During these years Pissarro liked to alternate between urban and rural subjects. He often went to harbour cities like Rouen and Le Havre, to Paris where he met with friends as well as art dealers, and to London, where he was visiting his sons. Exhausted by frequent travels, the artist would return to the peace of Éragny, where he enjoyed painting the garden and the meadow in front of his house, as well as the neighbouring villages of Gisors and Bazincourt and the villagers at work in the fields. Henceforth, Éragny became the focal point of Pissarro’s art, and as Joachim Pissarro has observed: ‘His representations of these fields and gardens constitute the most spectacularly intense pictorial effort to “cover” a particular given space in his career’ (J. Pissarro, Camille Pissarro, London, 1993, p. 225). Pissarro never tired of depicting this region, exploring the changing light effects in various seasons and weather conditions. In the present work, he depicted this beloved place on a sunny morning, with the shimmering effect of the early morning light on the trees and foliage and the long shadows of the poplar trees spreading over the meadow.

The critical and commercial success of Pissarro’s first major retrospective which was held at the Galerie Durand-Ruel in Paris in January 1892, brought a new confidence and stability to his life. In 1893 he was sixty-three years old. One of the most prominent avant-garde painters of his generation, Pissarro had achieved enormous success as both an Impressionist and a Neo-Impressionist painter. Adjusting certain elements from his classic Impressionist period of the 1870s, and combining them with characteristics of his Neo-Impressionist style of the 1880s, in the early 1890s Pissarro began developing a fresh approach to painting. That new found stability is reflected in the present work, as its sense of unity and harmony between nature and the man-made world is particularly strong, and it expresses the painter’s profound belief in the ideal of a society based on egalitarian principles.

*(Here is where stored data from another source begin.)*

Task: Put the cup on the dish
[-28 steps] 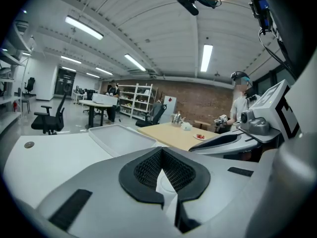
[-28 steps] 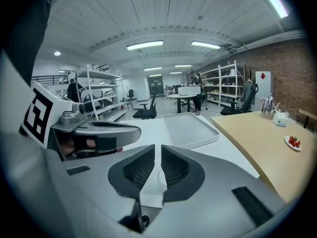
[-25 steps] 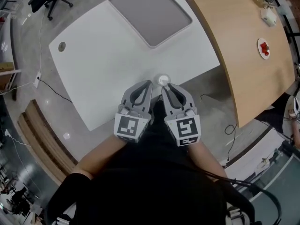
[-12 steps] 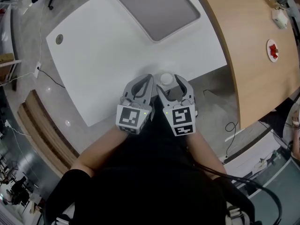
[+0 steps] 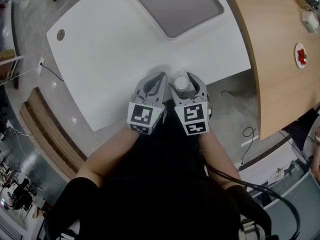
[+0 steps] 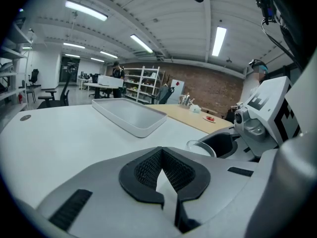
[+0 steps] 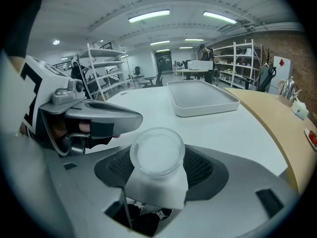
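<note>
Translucent cup (image 7: 157, 155) upright at the near edge of the white tabletop (image 5: 115, 59), between the spread fingers of the right gripper (image 5: 181, 80), just opened. Pads seemingly clear of it, though contact hard to judge. Left gripper (image 5: 159, 79) just beside, fingers pressed together, empty. Grey tray (image 5: 175, 4) well apart.

One translucent white plastic cup (image 5: 181, 83) and one shallow grey rectangular tray with a white rim (image 5: 172, 9) are present. There are two tables: one white rectangular table (image 5: 110, 59) and one curved light-wood table (image 5: 280, 69). The wooden table bears one small round white plate with red pieces (image 5: 300, 55); the white table carries one small round grey disc (image 5: 60, 34).
</note>
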`<state>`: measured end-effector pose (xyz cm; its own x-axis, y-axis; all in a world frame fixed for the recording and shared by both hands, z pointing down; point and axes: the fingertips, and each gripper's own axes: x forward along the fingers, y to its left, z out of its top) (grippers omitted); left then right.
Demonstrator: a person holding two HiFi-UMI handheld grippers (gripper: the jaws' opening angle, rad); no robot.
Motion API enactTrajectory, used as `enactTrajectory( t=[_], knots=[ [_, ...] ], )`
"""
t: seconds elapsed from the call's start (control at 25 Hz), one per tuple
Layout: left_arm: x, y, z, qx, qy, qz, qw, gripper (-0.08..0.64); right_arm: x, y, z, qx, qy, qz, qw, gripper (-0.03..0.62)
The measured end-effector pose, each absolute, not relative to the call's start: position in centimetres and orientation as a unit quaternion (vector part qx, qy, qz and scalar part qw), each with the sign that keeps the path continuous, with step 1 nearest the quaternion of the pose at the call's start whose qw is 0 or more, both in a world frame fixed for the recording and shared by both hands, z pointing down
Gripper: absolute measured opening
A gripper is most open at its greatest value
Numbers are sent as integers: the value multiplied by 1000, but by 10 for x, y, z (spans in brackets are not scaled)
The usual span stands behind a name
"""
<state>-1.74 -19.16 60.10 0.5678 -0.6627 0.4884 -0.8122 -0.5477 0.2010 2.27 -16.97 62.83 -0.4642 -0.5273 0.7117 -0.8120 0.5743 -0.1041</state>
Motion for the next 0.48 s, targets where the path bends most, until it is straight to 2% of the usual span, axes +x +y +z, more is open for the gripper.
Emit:
enactTrajectory(
  t=[0.48],
  knots=[
    [-23,-188,598,858,-437,175,204,0,20,-177,628,427,-835,178,297,245]
  ],
)
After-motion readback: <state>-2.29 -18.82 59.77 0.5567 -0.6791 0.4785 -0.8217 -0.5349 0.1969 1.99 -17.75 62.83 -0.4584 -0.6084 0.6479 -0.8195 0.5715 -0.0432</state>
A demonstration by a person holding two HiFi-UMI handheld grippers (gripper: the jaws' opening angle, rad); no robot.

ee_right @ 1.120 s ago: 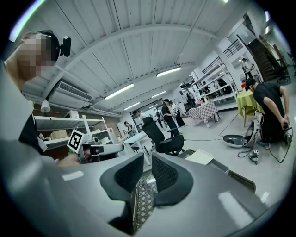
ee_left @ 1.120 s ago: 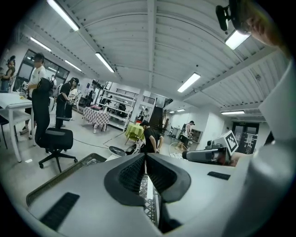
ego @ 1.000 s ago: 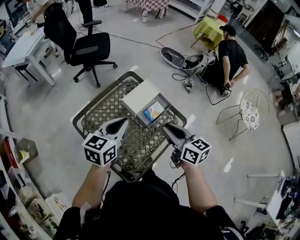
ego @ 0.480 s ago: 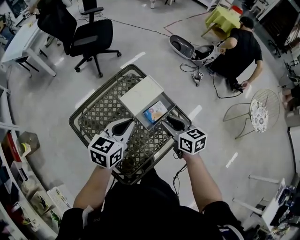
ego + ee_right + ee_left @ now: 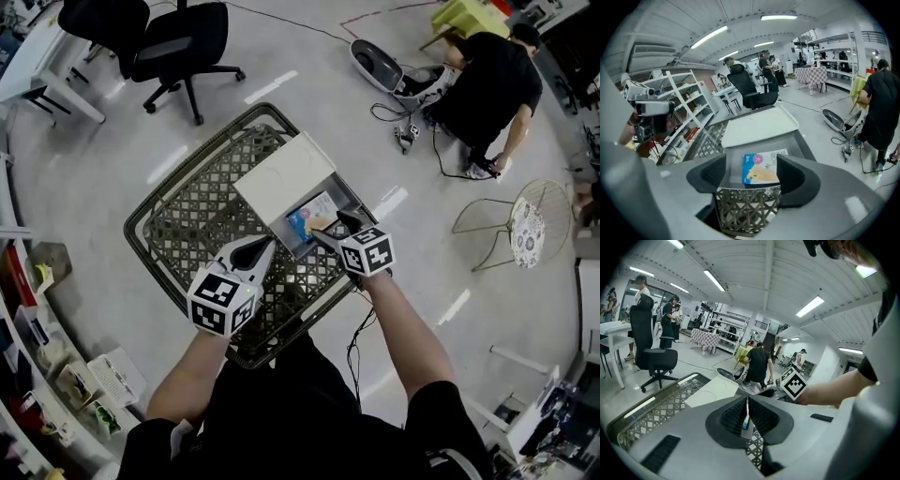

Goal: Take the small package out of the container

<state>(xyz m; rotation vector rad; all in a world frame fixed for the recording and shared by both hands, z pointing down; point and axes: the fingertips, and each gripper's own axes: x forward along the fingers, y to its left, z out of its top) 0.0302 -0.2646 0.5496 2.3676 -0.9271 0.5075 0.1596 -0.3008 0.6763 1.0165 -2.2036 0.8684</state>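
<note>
a mesh cart holds a grey container, with a white lid covering its far half. the right gripper hangs at the uncovered near end, jaws opening wide, pads touching nothing. the left gripper is over the cart, jaws together, empty. the small package lies flat inside the container, framed between the right jaws.
</note>
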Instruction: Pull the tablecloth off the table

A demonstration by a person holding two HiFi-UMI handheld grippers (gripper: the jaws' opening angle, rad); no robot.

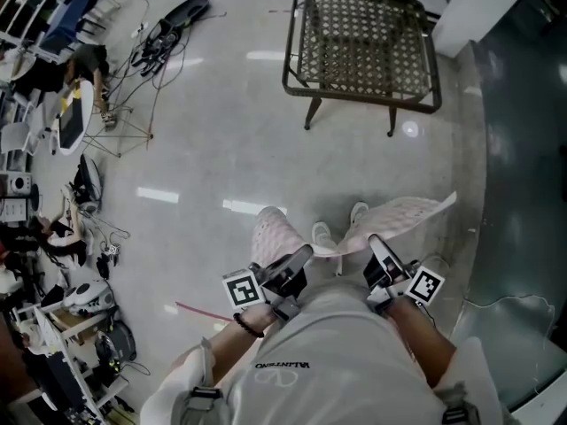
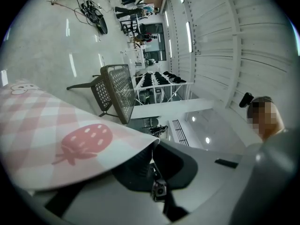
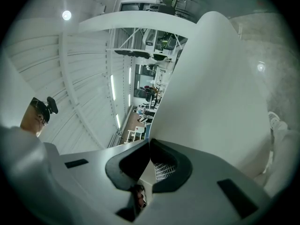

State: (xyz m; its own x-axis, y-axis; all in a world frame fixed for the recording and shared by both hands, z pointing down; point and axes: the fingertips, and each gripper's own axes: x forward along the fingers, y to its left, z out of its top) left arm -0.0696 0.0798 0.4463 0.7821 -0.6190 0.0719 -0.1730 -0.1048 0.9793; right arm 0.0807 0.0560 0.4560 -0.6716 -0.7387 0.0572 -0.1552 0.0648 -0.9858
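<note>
The pink checked tablecloth (image 1: 399,215) hangs off the table, stretched in the air between my two grippers above the floor. My left gripper (image 1: 299,259) is shut on one edge of it. In the left gripper view the cloth (image 2: 70,135) shows a strawberry print and ends pinched at the left gripper (image 2: 153,146). My right gripper (image 1: 379,248) is shut on the other edge. The right gripper view shows the cloth's pale underside (image 3: 215,88) rising from the right gripper (image 3: 150,144). The bare dark mesh table (image 1: 363,47) stands a few steps ahead, also seen as the table (image 2: 117,90).
Cables and equipment (image 1: 168,25) lie on the floor at the far left, with cluttered racks (image 1: 53,308) along the left edge. A dark glass wall (image 1: 523,193) runs down the right. The person's shoes (image 1: 321,233) are below the cloth. A thin red stick (image 1: 204,312) lies on the floor.
</note>
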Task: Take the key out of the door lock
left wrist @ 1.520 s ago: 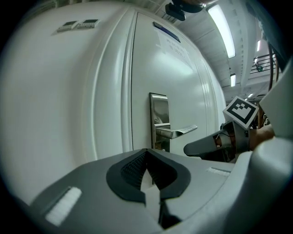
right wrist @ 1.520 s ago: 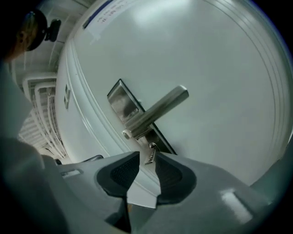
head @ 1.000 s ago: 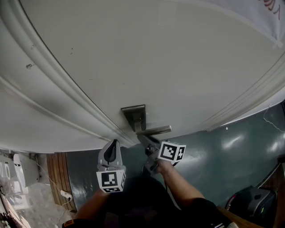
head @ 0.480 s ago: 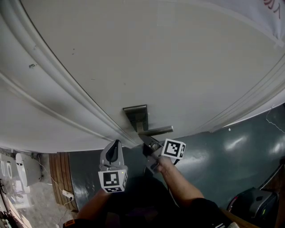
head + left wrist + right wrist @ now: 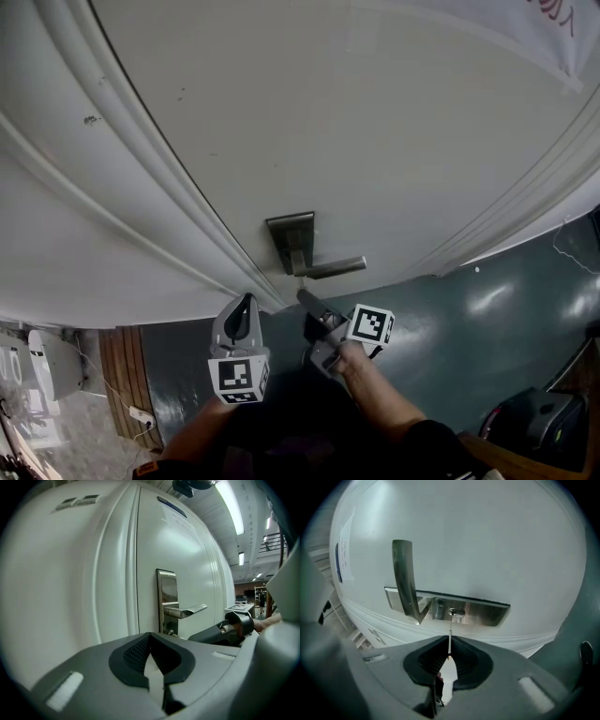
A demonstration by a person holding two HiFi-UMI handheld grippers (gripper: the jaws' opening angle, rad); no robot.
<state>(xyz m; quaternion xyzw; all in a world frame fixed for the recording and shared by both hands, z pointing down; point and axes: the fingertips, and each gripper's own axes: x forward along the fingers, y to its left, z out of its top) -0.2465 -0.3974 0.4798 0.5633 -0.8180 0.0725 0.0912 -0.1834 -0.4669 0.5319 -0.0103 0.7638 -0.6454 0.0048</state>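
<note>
A thin silver key [image 5: 449,641] stands edge-on between the pads of my right gripper [image 5: 449,638], whose jaws are closing and press on it. The key's far end reaches up to the keyhole [image 5: 456,612] in the steel lock plate [image 5: 480,611]; whether it is still inside I cannot tell. The lever handle [image 5: 405,578] sticks out beside the keyhole. In the head view my right gripper [image 5: 305,298] sits just below the handle [image 5: 328,268] on the white door [image 5: 337,122]. My left gripper [image 5: 246,302] hangs to its left, shut and empty, away from the lock.
The door's raised moulding [image 5: 159,178] runs diagonally past the lock plate. Below the door lies a dark green floor [image 5: 487,309]. A black bag [image 5: 534,422] sits at the lower right, with wooden boards [image 5: 122,361] at the lower left.
My right gripper has shut on the key and drawn back a little from the lock plate, down and to the right. The left gripper has barely moved.
</note>
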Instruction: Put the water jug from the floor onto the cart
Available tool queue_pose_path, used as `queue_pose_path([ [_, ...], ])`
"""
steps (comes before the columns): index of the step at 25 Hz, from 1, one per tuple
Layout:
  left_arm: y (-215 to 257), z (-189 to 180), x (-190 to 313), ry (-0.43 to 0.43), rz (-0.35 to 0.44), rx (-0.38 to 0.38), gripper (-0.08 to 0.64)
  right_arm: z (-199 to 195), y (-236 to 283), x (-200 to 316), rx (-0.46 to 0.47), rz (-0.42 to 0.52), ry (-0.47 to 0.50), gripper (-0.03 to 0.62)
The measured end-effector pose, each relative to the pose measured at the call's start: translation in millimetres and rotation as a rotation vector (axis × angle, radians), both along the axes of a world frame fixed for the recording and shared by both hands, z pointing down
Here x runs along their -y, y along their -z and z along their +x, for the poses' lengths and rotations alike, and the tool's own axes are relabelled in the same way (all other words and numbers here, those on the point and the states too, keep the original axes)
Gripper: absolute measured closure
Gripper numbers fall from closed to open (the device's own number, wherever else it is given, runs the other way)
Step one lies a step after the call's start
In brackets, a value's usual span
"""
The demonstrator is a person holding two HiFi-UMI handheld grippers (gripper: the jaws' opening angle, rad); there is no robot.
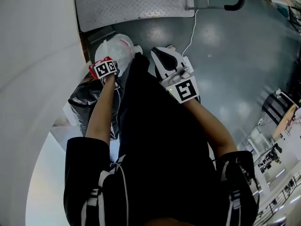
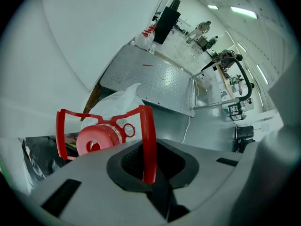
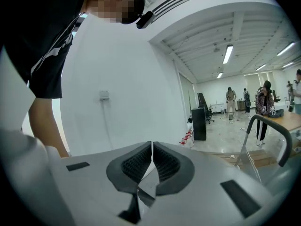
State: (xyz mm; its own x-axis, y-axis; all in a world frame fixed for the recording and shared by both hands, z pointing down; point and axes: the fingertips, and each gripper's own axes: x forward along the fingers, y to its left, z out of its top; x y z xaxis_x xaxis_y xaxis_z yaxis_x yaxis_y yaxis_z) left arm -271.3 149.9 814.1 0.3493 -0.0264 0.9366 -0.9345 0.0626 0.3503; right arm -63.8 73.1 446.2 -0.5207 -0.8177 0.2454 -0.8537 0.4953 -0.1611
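Note:
The water jug (image 1: 117, 48) is clear with a red cap (image 2: 96, 140) and a red carry handle (image 2: 146, 140). It hangs off the grey floor, just in front of the cart's near edge. My left gripper (image 2: 148, 152) points steeply down and is shut on one upright bar of that handle; in the head view the left gripper (image 1: 106, 69) is right over the jug. My right gripper (image 1: 164, 60) hovers beside the jug on its right. In its own view the right gripper (image 3: 152, 161) is shut with nothing between its pads. The cart's checker-plate deck (image 1: 134, 4) lies just beyond.
The cart's push handle (image 1: 237, 1) stands at the deck's far right. A white cable (image 1: 193, 29) runs across the floor. A black plastic bag (image 1: 89, 102) lies by the white wall (image 1: 33, 79) at the left. People (image 3: 263, 102) stand far off in the hall.

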Motion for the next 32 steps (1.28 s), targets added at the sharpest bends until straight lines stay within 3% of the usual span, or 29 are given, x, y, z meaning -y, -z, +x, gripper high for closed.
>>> queue_pose_path([
  [9, 8, -10, 9, 0.045, -0.016, -0.019, 0.511, 30, 16, 17, -0.022, 0.020, -0.102, 0.572],
  [16, 10, -4, 7, -0.006, -0.034, -0.047, 0.511, 37, 15, 32, 0.028, -0.002, -0.189, 0.572],
  [23, 17, 8, 20, -0.027, -0.018, -0.040, 0.511, 41, 25, 56, 0.030, 0.027, -0.162, 0.572],
  [32, 27, 9, 35, 0.035, 0.020, -0.015, 0.511, 52, 25, 91, 0.016, 0.029, -0.106, 0.572],
])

In his review for the 1892 exhibition published in Le Figaro, the writer Octave Mirbeau described the artist’s visual concerns: ‘The eye of the artist, like the mind of the thinker, discovers the larger aspects of things, their wholeness and unity. Even when he paints figures in scenes of rustic life, man is always seen in perspective in the vast terrestrial harmony, like a human plant. To describe the drama of the earth and to move our hearts, M. Pissarro does not need violent gestures, complicated arabesques and sinister branches against livid skies […] An orchard, with its apple trees in rows, its brick houses in the background and some women under the trees, bending and gathering the apples which have fallen to the ground, and a whole life is evoked, a dream rises up, soars, and such a simple thing, so familiar to our eyes, transforms itself into an ideal vision, amplified and raised to a great decorative poetry’ (quoted in Ralph E. Shikes & Paula Harper, Pissarro: His Life and Work, New York, 1980, pp. 261-262).